La violenza inaudita scatenata a Palermo da un branco di giovani contro una ragazza, drogata per l’occasione e poi abusata barbaramente dai suoi aggressori, ha letteralmente sconvolto l’opinione pubblica. Ciò che colpisce, aldilà dell’efferatezza e della ferocia dell’aggressione fisica ai danni della diciannovenne, sono le chat con i dialoghi tra gli stupratori, così come le frasi pronunciate dagli stessi ragazzi davanti ai magistrati. Una su tutte, lascia a dir poco inorriditi per l’inumanità e la spietatezza del branco: “Se ci penso mi viene lo schifo perché eravamo ti giuro cento cani sopra una gatta, una cosa di questo tipo l’avevo vista solo nei video porno. Eravamo troppi. Sinceramente mi sono schifato un poco, ma che dovevo fare? La carne è carne”. Cos’altro aggiungere? Agghiacciante.
Evidentemente, per costoro la mera violenza fisica non era sufficiente. Non era ancora abbastanza. La loro azione criminale doveva essere suggellata da un’egual violenza mediatica e di linguaggio. Orrore su orrore. Qualcosa di veramente disumano. Di vergognoso. Ciò non ha tuttavia evitato che fosse comunque riconosciuto un alto grado di tutela della privacy agli aggressori. Poco o nulla si sa infatti circa la loro identità. E ciò, nonostante la violenza sia stata accertata, documentata da un filmato che da giorni circola sul web, e per certi versi anche rivendicata dai membri del branco. Intendiamoci, gettare l’aggressore in pasto all’opinione pubblica non può e non deve essere la soluzione. Quindi, va bene tutelare la riservatezza dei carnefici, non fosse altro per salvaguardare di riflesso anche la vittima. Purché lo stesso grado di tutela venga garantito indistintamente a tutti, sia il medesimo in ogni occasione.

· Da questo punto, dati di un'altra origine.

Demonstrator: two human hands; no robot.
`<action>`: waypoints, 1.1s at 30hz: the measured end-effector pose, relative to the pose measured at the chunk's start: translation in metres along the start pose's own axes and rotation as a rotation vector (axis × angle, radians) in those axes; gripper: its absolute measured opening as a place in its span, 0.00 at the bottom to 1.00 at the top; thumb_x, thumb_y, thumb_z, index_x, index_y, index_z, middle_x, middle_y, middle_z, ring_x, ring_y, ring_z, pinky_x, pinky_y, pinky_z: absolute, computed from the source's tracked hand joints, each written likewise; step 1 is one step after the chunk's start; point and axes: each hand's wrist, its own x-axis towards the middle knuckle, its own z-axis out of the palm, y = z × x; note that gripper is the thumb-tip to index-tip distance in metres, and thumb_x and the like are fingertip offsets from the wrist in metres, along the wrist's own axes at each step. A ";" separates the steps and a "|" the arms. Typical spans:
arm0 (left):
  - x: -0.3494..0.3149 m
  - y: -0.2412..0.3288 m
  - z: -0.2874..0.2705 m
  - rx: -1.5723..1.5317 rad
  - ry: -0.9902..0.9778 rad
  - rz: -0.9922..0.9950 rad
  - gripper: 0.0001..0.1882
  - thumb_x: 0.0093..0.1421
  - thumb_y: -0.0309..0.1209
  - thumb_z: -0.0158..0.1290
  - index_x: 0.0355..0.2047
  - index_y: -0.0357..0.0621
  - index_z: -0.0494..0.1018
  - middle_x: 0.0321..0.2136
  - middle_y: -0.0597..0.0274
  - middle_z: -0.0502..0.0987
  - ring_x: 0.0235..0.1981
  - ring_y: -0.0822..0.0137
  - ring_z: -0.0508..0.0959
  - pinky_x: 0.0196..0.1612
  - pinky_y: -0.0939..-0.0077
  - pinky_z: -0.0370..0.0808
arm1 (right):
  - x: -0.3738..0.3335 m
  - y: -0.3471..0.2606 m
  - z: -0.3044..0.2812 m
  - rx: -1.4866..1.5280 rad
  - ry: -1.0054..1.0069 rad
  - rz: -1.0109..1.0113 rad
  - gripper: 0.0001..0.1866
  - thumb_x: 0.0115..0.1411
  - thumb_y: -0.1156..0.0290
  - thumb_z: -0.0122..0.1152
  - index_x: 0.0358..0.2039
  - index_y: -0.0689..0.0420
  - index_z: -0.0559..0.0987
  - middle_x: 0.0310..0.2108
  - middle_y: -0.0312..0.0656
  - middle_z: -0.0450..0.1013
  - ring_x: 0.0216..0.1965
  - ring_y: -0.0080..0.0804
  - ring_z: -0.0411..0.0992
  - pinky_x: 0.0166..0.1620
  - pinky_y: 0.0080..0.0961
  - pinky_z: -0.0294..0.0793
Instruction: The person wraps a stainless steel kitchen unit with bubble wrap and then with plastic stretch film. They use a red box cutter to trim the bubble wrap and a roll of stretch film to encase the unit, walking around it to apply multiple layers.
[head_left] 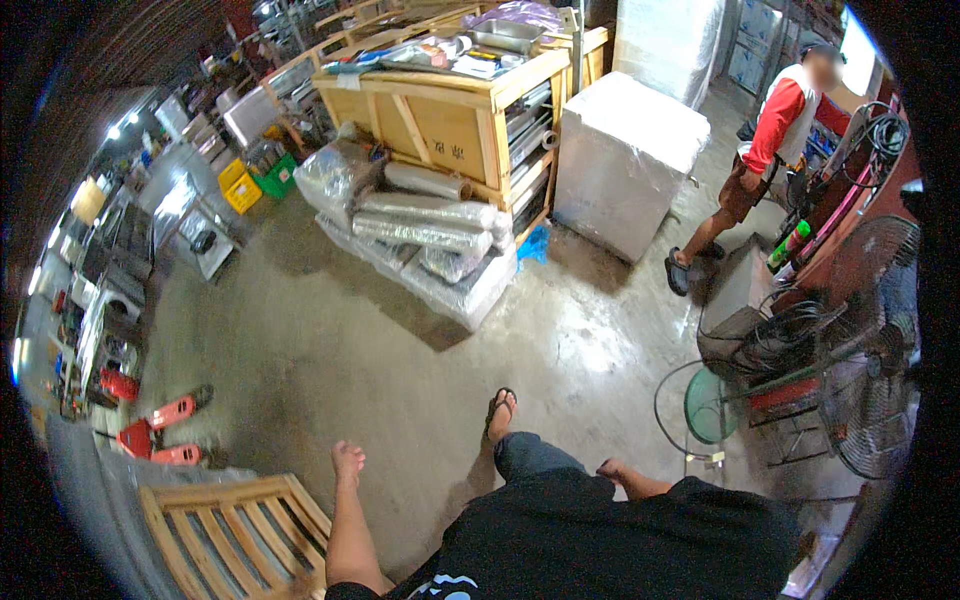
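My left hand (348, 461) hangs in front of me over the concrete floor, its fingers loosely bent and nothing held in them. The slatted wooden pallet (240, 530) at the lower left is the thing nearest to it, with a gap between them. My right hand (611, 469) is beside my dark shorts, small in view, and its fingers are too indistinct to read. No object shows at that hand. One of my feet, in a flip-flop (497, 408), is stretched forward on the floor.
Ahead stand a wooden crate (420, 120), wrapped bundles (425, 225) and a large wrapped box (630, 150). At right are a person in red sleeves (775, 130), a pedestal fan (870, 350), a green round stool (710, 407) and loose cables (785, 340). A red pallet jack (150, 430) lies left.
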 end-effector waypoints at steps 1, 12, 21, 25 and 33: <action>0.024 0.017 0.018 0.012 -0.025 -0.044 0.12 0.67 0.35 0.50 0.51 0.55 0.69 0.34 0.63 0.78 0.27 0.67 0.77 0.27 0.71 0.73 | 0.013 -0.029 -0.008 -0.048 -0.105 0.029 0.17 0.53 0.55 0.65 0.28 0.58 0.85 0.24 0.45 0.79 0.22 0.34 0.74 0.26 0.40 0.72; 0.146 0.127 0.193 0.506 -0.153 -0.041 0.18 0.66 0.33 0.54 0.53 0.36 0.73 0.36 0.54 0.82 0.28 0.65 0.80 0.33 0.73 0.77 | 0.020 -0.413 -0.221 0.734 0.193 -0.395 0.15 0.63 0.65 0.59 0.44 0.63 0.79 0.27 0.44 0.78 0.27 0.30 0.76 0.29 0.30 0.77; 0.346 0.324 0.405 0.700 -0.384 0.457 0.22 0.65 0.42 0.56 0.51 0.37 0.73 0.37 0.53 0.82 0.38 0.57 0.83 0.42 0.65 0.79 | 0.039 -0.475 -0.266 1.267 0.353 -0.315 0.13 0.67 0.69 0.57 0.48 0.61 0.75 0.30 0.39 0.76 0.28 0.26 0.75 0.27 0.24 0.73; 0.451 0.392 0.545 0.724 -0.374 0.609 0.42 0.60 0.46 0.62 0.67 0.37 0.57 0.59 0.37 0.69 0.60 0.42 0.71 0.61 0.56 0.70 | -0.004 -0.434 -0.171 1.319 0.546 0.051 0.10 0.66 0.66 0.56 0.32 0.59 0.73 0.21 0.40 0.70 0.19 0.27 0.68 0.20 0.28 0.68; 0.570 0.447 0.751 1.019 -0.409 0.929 0.63 0.48 0.58 0.67 0.75 0.51 0.43 0.74 0.41 0.42 0.72 0.33 0.48 0.70 0.36 0.53 | -0.173 -0.570 -0.032 1.213 0.555 0.436 0.12 0.62 0.69 0.57 0.22 0.54 0.69 0.16 0.41 0.66 0.15 0.36 0.66 0.18 0.34 0.65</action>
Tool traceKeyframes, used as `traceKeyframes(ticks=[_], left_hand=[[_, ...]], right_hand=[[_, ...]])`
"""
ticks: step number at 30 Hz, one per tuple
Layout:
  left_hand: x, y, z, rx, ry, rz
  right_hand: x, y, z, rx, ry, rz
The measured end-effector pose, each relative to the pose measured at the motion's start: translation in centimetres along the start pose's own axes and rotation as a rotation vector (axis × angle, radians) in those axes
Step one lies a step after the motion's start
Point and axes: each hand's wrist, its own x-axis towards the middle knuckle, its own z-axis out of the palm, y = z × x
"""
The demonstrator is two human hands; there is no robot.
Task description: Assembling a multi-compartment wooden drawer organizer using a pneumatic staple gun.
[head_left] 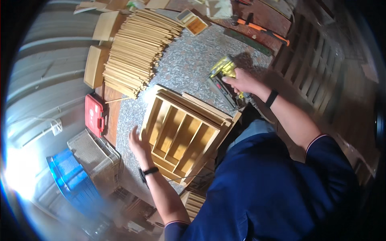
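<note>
A yellow-green nail gun is gripped in my right hand, over the speckled worktop to the right of the wooden tray. The wooden divided tray lies in front of me, with long thin dividers making several narrow compartments. My left hand is at the tray's left side, its fingers stretched out and holding nothing. Whether those fingers touch the tray's edge I cannot tell. Wooden boards lie along the tray's far right side.
A large stack of thin wooden strips spreads over the far left, beside wooden boxes. A red case and a blue crate stand left. An orange-handled hammer and a small wooden box lie at the back.
</note>
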Motion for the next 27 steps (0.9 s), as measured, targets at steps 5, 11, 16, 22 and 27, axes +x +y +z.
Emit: traceKeyframes(ticks=[5, 11, 16, 22, 27], left_hand=[[-15.0, -11.3, -2.7, 0.254, 0.157, -0.547], [-26.6, -18.8, 3.4, -0.428, 0.217, -0.930], [-27.9, -18.7, 5.6, -0.493, 0.347, -0.793], [-26.3, -15.5, 4.6, -0.440, 0.356, -0.899], [-26.4, -15.0, 4.3, -0.247, 0.433, -0.904]], right_hand=[[-4.7, -4.7, 2.6, -0.787, 0.433, -0.267], [-8.1, -6.6, 14.2, -0.458, -0.097, -0.471], [-7.0, -4.5, 17.3, -0.578, 0.052, -0.586], [-7.5, -3.8, 18.6, -0.647, 0.174, -0.647], [-6.5, -4.6, 19.9, -0.817, 0.189, -0.705]])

Ovvio si dirà, no? Mica tanto. Perché di fatto così non è. E non lo è stato, anche recentemente, vedi il caso di presunto stupro in cui sarebbe implicato Leonardo Apache La Russa. Così, giusto per fare un esempio. Nonostante la violenza in cui sarebbe coinvolto (il condizionale è d’obbligo) La Russa junior sia solo presunta, e non già accertata come nel caso dello stupro di Palermo, il figlio del presidente del Senato è stato gettato nel tritacarne mediatico ad ogni occasione utile. Di lui abbiamo imparato a conoscere tutto: vita privata, abitudini, profili social, e finanche di cosa si nutre e quante volte al giorno va a pisciare.
Beh, un trattamento un tantino diverso rispetto a quello riservato al branco palermitano, che fa emergere un fastidioso doppiopesismo che lascia spazio a non pochi interrogativi. Un dubbio, in particolare, sorge spontaneo: mica il trattamento riservato a La Russa junior é stato studiato ad hoc per colpire il padre Ignazio e di conseguenza Giorgia Meloni e l’esecutivo da lei guidato? Chissà. Magari si tratta di una semplice coincidenza, per carità. O piuttosto di un modo di pensare che indulge sempre al male, potrebbe anche darsi. Ma d’altronde, si sa, a pensar male si fa peccato ma spesso ci si indovina.